The IV should be random and unique for every run of your encryption method. Deriving it from the key/message or hard-coding it is not sufficiently secure. The IV can be generated within this method, instead of passed into it, and written to the output stream prior to the encrypted data.
When decrypting, the IV can then be read from the input before the encrypted data.
When Encrypting, generate your IV and pre-pend it to the cipher text (something like this)
using (var aes= new AesCryptoServiceProvider()
{
Key = PrivateKey,
Mode = CipherMode.CBC,
Padding = PaddingMode.PKCS7
})
{
var input = Encoding.UTF8.GetBytes(originalPayload);
aes.GenerateIV();
var iv = aes.IV;
using (var encrypter = aes.CreateEncryptor(aes.Key, iv))
using (var cipherStream = new MemoryStream())
{
using (var tCryptoStream = new CryptoStream(cipherStream, encrypter, CryptoStreamMode.Write))
using (var tBinaryWriter = new BinaryWriter(tCryptoStream))
{
//Prepend IV to data
//tBinaryWriter.Write(iv); This is the original broken code, it encrypts the iv
cipherStream.Write(iv); //Write iv to the plain stream (not tested though)
tBinaryWriter.Write(input);
tCryptoStream.FlushFinalBlock();
}
string encryptedPayload = Convert.ToBase64String(cipherStream.ToArray());
}
}
When decrypting this back, get first 16 bytes out and use it in crypto stream
var aes= new AesCryptoServiceProvider()
{
Key = PrivateKey,
Mode = CipherMode.CBC,
Padding = PaddingMode.PKCS7
};
//get first 16 bytes of IV and use it to decrypt
var iv = new byte[16];
Array.Copy(input, 0, iv, 0, iv.Length);
using (var ms = new MemoryStream())
{
using (var cs = new CryptoStream(ms, aes.CreateDecryptor(aes.Key, iv), CryptoStreamMode.Write))

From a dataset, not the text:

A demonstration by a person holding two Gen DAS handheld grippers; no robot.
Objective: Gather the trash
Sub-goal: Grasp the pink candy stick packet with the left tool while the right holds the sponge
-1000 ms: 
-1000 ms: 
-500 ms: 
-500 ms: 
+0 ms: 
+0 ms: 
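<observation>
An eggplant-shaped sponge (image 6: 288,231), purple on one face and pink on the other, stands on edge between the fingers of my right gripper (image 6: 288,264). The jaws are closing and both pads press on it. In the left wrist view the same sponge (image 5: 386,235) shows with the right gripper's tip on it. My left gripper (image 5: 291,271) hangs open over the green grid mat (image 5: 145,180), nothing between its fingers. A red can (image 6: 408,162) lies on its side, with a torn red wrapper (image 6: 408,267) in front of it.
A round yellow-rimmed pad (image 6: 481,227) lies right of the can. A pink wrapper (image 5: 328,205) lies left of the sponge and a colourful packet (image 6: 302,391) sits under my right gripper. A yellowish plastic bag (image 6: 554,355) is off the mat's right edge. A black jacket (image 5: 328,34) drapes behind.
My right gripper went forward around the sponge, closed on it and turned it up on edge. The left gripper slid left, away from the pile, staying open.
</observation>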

using (var binaryWriter = new BinaryWriter(cs))
{
//Decrypt Cipher Text from Message
binaryWriter.Write(
input,
iv.Length,
input.Length - iv.Length
);
}
return Encoding.Default.GetString(ms.ToArray());
}
Great input from folks. I took the combined answers from ankurpatel and Konstantin and cleaned it up and added some convenient method overrides. This works as of June 2019 in .NET Core 2.2.
using System;
using System.IO;
using System.Security.Cryptography;
using System.Text;
private const int AesKeySize = 16;
public static void Main()
{
// the data to encrypt
var message = "Here is some data to encrypt!";
// create KeySize character key
var key = "g(KMDu(EEw63.*V`";
// encrypt the string to a string
var encrypted = AesEncrypt(message, key);
// decrypt the string to a string.
var decrypted = AesDecrypt(encrypted, key);
// display the original data and the decrypted data
Console.WriteLine($"Original: text: {encrypted}");
Console.WriteLine($"Round Trip: text: {decrypted}");
}
static string AesEncrypt(string data, string key)
{
return AesEncrypt(data, Encoding.UTF8.GetBytes(key));
}
static string AesDecrypt(string data, string key)
{
return AesDecrypt(data, Encoding.UTF8.GetBytes(key));
}
static string AesEncrypt(string data, byte[] key)
{
return Convert.ToBase64String(AesEncrypt(Encoding.UTF8.GetBytes(data), key));
}
static string AesDecrypt(string data, byte[] key)
{
return Encoding.UTF8.GetString(AesDecrypt(Convert.FromBase64String(data), key));
}
static byte[] AesEncrypt(byte[] data, byte[] key)
{
if (data == null || data.Length <= 0)
{
throw new ArgumentNullException($"{nameof(data)} cannot be empty");
}
if (key == null || key.Length != AesKeySize)
{
throw new ArgumentException($"{nameof(key)} must be length of {AesKeySize}");
}
using (var aes = new AesCryptoServiceProvider
{
Key = key,
Mode = CipherMode.CBC,
Padding = PaddingMode.PKCS7
})
{
aes.GenerateIV();
var iv = aes.IV;
using (var encrypter = aes.CreateEncryptor(aes.Key, iv))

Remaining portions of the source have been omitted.